PBR sells for around $5/six-pack (one-pint cans), and $17/30-can pack (12-ounce cans).

Tasting notes:

  • Aroma: Light, grainy maltiness.
  • Appearance: Clear, light golden color with a medium-soft white head.
  • Texture: Light, bubbly, crisp.
  • Taste: A grainy malty body with a light crisp hoppiness that adds a cleanness to the flavor.
  • Finish/Aftertaste: Not much: a light crisp, sharp, fast-clean hoppiness.

Glassware: Out of respect for the tradition of the style, PBR looks good in a standard bar pilsner glass.

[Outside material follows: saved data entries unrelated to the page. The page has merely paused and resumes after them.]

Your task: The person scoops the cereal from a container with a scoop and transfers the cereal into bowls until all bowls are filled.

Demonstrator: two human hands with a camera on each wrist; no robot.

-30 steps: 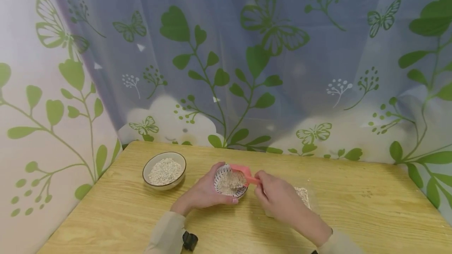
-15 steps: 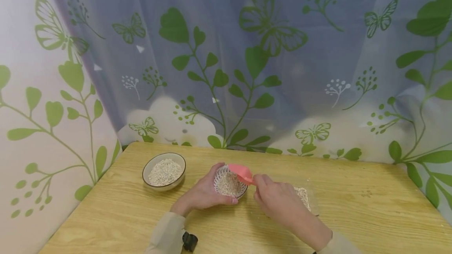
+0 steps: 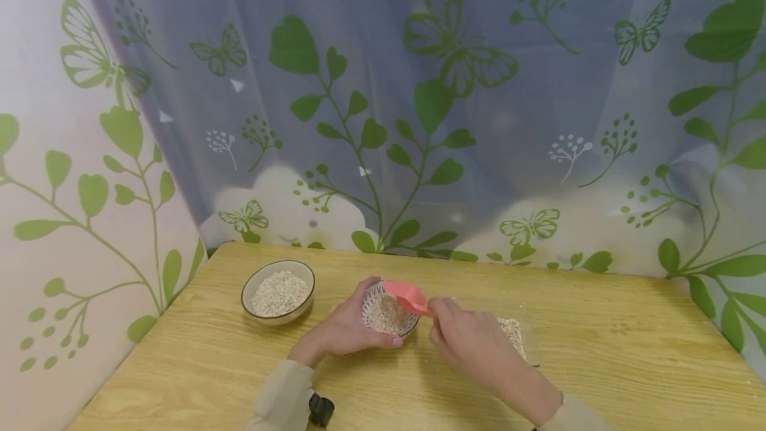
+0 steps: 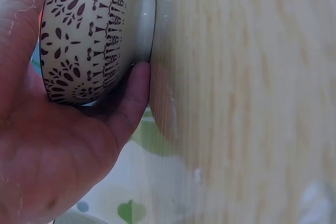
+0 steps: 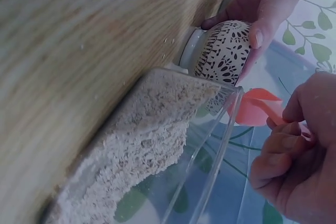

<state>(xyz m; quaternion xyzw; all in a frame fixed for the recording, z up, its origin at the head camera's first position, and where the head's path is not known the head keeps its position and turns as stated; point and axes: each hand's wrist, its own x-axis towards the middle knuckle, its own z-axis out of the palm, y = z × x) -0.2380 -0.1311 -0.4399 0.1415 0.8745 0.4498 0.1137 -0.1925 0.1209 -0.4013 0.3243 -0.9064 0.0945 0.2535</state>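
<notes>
A small patterned bowl (image 3: 370,299) with oat flakes (image 3: 384,314) in it is gripped by my left hand (image 3: 346,328), thumb along the near side and fingers round the far side. In the left wrist view the bowl's dark-printed side (image 4: 79,40) lies against the hand, one fingertip at its foot. My right hand (image 3: 475,344) holds a pink scoop (image 3: 407,294) by its handle. The scoop is tipped over the bowl's right rim, its underside upward. Beneath the right hand stands a clear container (image 5: 223,135) with oat flakes (image 5: 147,124), partly hidden in the head view.
A larger cream bowl (image 3: 272,319) with a dark rim, full of oat flakes, stands at the left on the wooden table (image 3: 598,364). A few loose flakes lie around the clear container. A leaf-patterned curtain (image 3: 383,118) hangs behind the table.
The pink scoop has turned over above the small bowl, from flakes showing in it to its underside facing up. The left hand and bowl have hardly moved.
</notes>
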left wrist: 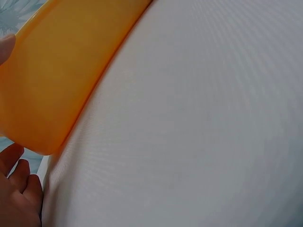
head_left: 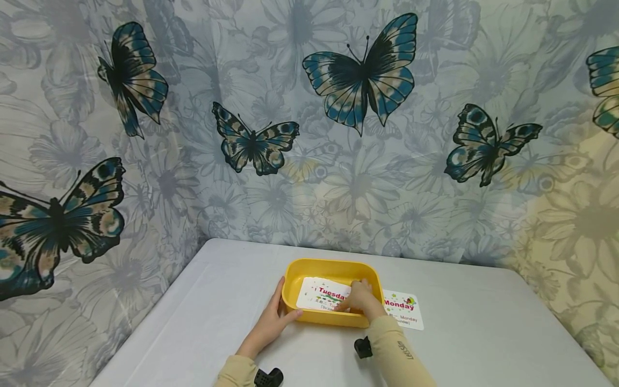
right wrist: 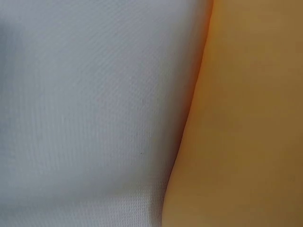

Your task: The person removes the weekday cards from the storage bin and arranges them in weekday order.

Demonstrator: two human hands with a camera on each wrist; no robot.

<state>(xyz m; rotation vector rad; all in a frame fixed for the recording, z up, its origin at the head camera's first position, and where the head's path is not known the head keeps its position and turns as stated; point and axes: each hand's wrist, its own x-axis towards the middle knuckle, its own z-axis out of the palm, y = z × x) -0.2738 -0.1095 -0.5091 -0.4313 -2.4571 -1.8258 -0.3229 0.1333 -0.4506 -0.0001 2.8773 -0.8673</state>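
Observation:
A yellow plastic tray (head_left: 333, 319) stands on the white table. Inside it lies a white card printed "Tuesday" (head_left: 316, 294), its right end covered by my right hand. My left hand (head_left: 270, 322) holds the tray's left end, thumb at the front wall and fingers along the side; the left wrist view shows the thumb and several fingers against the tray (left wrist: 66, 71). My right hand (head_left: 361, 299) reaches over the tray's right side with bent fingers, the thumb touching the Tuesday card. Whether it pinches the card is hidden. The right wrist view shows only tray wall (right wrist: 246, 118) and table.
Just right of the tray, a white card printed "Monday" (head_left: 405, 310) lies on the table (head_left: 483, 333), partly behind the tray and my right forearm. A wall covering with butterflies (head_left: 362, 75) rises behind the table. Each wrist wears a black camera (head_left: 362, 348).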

But, with a nod to Independence Day, drinkers can also hoist one in its red white and blue can.

Pairs well with: The American lager is a palate-cleansing beer, as opposed to one that blends in complementary ways with food. PBR has a crispness that can be thirst quenching on a hot day. It's good for washing down food from the backyard barbecue.

Rating: Three Bottle Openers (out of four).

The Consensus: C (mediocre) at Beer Advocate, and 3 (overall) and 25 (for the style) at Rate Beer.

The Verdict: Pabst Blue Ribbon is not a bad beer, in the context of the classic golden lager produced by the nation's largest brewers. PBR is what it is -- a strong representative of American-style premium lagers. It's also a consistent beer, meaning that when you open a can of PBR, you know exactly what to expect, with its light flavors and bubbly body. I admit it's not a style I enjoy -- and because of that I rarely recommend it to friends. However, PBR can remind us of all the beer choices we have -- and it's good for anyone who likes big-brewery beers with a storied Wisconsin past.